◆ **Directions for this task**: The expected output is every line from the one containing "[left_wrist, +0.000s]" to the end of the data below, exactly, and no other line.

--- --- ---

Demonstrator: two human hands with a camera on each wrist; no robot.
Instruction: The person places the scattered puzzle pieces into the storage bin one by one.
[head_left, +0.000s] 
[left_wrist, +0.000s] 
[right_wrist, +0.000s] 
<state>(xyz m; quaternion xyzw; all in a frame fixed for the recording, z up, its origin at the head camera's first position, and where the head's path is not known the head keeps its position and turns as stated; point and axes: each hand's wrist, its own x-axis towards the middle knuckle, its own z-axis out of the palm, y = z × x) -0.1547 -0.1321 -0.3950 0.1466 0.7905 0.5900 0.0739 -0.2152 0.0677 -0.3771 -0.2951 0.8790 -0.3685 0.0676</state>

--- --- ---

◆ **Task output**:
[left_wrist, +0.000s] 
[right_wrist, +0.000s] 
<state>(xyz m; quaternion xyzw; all in a frame fixed for the recording, z up, its origin at the head camera's first position, and where the head's path is not known the head keeps its position and turns as stated; point and axes: each hand's wrist, its own x-axis towards the middle knuckle, its own z-axis out of the palm, y = z × x) -0.1547 -0.1321 -0.3950 0.1466 0.7905 0.5900 0.0739 -0.2152 0.0677 -0.3771 -0.2951 0.8790 -0.3685 0.0676</state>

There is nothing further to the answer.